Leukocyte function is regulated by a discrete number of cell
surface and secreted antigens that govern leukocyte activation, proliferation, survival, cell adhesion and migration, and effector function. Among the proteins that have been shown to regulate leukocyte
function are members of the SRCR1 family.
This family of proteins can be divided into two groups based upon the
number of cysteine residues per SRCR domain, intron-exon organization,
and domain organization (1).

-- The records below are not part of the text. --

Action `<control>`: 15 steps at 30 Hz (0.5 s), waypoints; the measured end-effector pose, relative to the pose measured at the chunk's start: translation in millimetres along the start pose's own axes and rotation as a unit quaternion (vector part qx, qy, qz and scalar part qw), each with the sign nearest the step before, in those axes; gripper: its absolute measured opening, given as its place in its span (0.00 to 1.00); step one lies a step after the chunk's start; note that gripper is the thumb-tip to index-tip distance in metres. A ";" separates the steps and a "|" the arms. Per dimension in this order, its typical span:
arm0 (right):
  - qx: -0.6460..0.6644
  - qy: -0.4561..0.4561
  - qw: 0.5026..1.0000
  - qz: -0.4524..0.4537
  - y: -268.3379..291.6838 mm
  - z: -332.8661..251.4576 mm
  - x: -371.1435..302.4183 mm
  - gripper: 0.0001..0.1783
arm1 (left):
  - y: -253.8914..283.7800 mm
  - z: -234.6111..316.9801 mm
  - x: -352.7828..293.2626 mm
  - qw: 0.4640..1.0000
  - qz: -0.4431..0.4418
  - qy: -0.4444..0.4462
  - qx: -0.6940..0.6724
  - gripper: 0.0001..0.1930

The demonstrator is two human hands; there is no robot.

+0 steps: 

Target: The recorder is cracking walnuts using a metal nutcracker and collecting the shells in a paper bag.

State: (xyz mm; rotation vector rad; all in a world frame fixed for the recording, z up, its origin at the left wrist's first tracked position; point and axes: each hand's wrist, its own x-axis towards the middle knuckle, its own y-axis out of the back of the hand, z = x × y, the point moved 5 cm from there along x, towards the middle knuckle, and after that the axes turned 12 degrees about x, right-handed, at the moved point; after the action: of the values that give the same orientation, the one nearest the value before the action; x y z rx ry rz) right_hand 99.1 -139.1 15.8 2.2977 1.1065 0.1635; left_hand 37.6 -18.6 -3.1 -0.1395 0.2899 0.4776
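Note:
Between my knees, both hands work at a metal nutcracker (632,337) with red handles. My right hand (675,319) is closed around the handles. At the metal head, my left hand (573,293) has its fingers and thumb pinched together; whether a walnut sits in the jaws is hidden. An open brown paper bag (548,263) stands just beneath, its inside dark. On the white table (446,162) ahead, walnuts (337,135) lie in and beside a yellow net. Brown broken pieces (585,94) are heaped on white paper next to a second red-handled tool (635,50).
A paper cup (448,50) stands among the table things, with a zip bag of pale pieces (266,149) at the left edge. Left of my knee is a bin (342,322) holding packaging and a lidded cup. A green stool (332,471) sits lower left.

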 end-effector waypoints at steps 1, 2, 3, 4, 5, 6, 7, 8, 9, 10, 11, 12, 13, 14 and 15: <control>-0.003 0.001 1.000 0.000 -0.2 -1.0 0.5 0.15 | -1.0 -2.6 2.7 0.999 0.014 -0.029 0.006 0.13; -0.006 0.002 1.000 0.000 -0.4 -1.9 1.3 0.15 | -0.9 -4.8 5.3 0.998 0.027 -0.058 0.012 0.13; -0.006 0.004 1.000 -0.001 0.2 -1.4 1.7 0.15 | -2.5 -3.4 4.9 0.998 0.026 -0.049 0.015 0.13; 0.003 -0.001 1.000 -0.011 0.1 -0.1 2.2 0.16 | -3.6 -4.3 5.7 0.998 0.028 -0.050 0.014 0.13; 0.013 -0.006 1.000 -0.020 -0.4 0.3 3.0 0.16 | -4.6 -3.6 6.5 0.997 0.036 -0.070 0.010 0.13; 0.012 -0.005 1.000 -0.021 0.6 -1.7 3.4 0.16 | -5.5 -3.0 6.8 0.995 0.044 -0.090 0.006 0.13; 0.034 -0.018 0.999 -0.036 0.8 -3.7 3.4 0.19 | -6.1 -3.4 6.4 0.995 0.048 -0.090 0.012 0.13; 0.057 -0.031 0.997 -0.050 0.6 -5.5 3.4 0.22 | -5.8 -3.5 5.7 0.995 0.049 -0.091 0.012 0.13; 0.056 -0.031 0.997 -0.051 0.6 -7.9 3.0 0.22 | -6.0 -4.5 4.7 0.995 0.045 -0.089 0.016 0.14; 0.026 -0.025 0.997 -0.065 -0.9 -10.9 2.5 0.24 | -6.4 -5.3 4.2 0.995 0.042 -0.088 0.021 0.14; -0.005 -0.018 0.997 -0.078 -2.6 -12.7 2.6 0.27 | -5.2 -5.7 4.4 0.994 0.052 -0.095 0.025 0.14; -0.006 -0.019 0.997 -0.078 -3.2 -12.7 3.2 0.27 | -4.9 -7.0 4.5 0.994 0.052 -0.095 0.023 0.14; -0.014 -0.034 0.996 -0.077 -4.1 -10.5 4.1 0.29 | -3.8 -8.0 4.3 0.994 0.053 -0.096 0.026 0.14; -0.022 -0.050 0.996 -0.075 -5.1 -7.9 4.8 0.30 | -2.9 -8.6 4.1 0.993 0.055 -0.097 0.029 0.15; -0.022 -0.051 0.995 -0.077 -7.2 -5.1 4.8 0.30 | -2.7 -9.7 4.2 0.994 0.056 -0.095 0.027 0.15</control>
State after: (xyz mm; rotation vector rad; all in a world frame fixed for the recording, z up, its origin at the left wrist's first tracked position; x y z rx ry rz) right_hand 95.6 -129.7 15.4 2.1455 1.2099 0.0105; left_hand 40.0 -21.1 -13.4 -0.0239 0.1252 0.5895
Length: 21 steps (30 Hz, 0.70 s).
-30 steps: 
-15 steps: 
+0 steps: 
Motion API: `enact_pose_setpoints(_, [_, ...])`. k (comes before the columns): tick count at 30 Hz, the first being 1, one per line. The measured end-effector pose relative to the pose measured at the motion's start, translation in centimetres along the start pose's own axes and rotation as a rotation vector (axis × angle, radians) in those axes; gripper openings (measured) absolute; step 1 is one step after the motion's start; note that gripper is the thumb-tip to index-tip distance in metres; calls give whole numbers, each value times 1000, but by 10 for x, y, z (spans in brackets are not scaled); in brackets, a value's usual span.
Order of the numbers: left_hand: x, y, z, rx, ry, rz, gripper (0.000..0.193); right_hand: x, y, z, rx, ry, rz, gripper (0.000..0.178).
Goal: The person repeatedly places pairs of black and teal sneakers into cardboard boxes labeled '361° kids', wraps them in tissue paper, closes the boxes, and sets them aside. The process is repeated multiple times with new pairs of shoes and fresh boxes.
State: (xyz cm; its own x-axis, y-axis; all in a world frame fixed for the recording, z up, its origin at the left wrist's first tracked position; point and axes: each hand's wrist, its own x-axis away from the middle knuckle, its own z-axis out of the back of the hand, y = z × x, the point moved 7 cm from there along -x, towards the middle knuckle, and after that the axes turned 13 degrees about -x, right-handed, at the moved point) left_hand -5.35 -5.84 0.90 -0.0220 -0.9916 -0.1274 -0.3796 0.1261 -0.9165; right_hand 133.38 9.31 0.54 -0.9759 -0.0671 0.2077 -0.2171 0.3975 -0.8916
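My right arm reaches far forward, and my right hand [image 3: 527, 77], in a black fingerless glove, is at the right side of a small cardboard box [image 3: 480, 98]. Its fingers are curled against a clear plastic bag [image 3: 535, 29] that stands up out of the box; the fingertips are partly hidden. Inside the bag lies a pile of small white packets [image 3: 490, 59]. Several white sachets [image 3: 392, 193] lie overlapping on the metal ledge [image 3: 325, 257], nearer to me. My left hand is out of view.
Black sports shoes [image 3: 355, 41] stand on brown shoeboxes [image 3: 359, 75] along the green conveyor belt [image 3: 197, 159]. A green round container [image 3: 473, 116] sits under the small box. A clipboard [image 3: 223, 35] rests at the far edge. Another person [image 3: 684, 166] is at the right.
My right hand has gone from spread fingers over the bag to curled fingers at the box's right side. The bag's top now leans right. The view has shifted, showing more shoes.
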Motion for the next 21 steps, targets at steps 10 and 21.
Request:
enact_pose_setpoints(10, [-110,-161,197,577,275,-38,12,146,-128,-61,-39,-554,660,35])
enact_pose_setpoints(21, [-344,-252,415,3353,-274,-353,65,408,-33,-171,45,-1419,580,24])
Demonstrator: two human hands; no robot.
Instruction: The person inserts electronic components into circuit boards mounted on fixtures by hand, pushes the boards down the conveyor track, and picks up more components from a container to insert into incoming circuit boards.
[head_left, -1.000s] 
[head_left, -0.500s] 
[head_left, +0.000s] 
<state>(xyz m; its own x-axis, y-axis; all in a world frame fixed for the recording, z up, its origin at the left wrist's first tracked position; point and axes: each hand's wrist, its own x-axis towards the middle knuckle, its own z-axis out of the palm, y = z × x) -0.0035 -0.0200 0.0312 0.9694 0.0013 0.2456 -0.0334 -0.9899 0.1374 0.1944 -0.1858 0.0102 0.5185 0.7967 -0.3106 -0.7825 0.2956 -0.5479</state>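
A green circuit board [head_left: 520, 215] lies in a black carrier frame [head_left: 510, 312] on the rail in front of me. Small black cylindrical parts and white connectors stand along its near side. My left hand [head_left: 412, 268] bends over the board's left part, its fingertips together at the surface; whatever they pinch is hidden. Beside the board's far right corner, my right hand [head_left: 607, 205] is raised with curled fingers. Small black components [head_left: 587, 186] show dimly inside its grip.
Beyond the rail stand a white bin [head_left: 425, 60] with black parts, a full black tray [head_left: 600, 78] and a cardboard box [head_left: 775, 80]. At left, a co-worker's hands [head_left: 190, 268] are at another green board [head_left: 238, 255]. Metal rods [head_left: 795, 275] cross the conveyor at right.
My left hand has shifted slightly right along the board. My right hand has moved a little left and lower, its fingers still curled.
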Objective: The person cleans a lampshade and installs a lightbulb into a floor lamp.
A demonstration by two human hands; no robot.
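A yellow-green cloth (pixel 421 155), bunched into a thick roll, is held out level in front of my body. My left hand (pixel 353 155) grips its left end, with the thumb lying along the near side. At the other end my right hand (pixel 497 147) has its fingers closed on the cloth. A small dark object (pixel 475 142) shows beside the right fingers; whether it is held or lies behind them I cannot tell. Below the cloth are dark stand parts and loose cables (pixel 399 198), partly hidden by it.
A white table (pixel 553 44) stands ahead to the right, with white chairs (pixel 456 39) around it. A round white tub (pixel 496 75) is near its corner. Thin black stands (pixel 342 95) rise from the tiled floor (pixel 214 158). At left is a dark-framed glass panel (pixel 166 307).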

Group B includes the cell surface proteins
CD5 (2) and CD6 (3), which are predominantly expressed by thymocytes,
mature T cells, and a subset of B cells, WC1 (4, 5), which is expressed
by T cells in cattle, and M130 (6), which is expressed by
activated monocytes. Of these, only CD5 and CD6 have been studied
extensively. Monoclonal antibody (mAb) cross-linking studies suggest
that both CD5 and CD6 can function as accessory molecules capable of
modulating T cell activation (7, 8). The role of CD5 and CD6 in the regulation of T cell function is further supported by the finding that
following T cell activation, Tyr residues in the cytoplasmic domain of
these two proteins are transiently phosphorylated. This provides a
molecular mechanism whereby the cytoplasmic domains of both CD5 and CD6
can interact with intracellular SH2 containing proteins involved in
signal transduction (9). Furthermore, phenotypic analysis of a
CD5-deficient murine strain showed that its T cells are
hyper-responsive to stimulation (10, 11), suggesting that CD5
expression is required for the normal regulation of T cell receptor
(TCR)-mediated T cell activation.
CD5 and CD6 are structurally the most closely related members of the group B SRCR family of proteins (1). They are both type I membrane proteins whose extracellular region is composed of three SRCR-like domains, each containing eight cysteine residues that are thought to form intrachain disulfide bonds. The extracellular domains of CD5 and CD6 are anchored to the cell membrane via a hydrophobic transmembrane domain and a long cytoplasmic domain. It has been reported that CD5 binds to the B cell antigen CD72 (12) and to CD5L (13), an antigen which is transiently expressed by activated B cells and has yet to be fully characterized. CD6 has been shown to bind to the leukocyte activation antigen ALCAM (activated leukocyte cell adhesion molecule). Unlike CD5 and CD6, which are closely related, CD72 and ALCAM are not homologous. CD72 is a type II membrane protein that is homologous to the C-type lectins; however, a carbohydrate binding activity for CD72 has not been reported. ALCAM is a type I membrane protein whose extracellular region is composed of five Ig-like domains (14). The regions of CD5 and CD72 involved in their interaction have not been identified. Studies with truncated forms of both CD6 and ALCAM have shown that the interaction between these two proteins is primarily mediated by the membrane proximal SRCR domain of CD6 and the amino-terminal Ig-like domain of ALCAM (15, 16).
Here we report the cloning, chromosomal mapping, and cell binding
properties of Sp, a novel member of the SRCR family of proteins.
Sp
is expressed in lymphoid tissues and has the same domain
organization as the extracellular regions of both CD5 and CD6.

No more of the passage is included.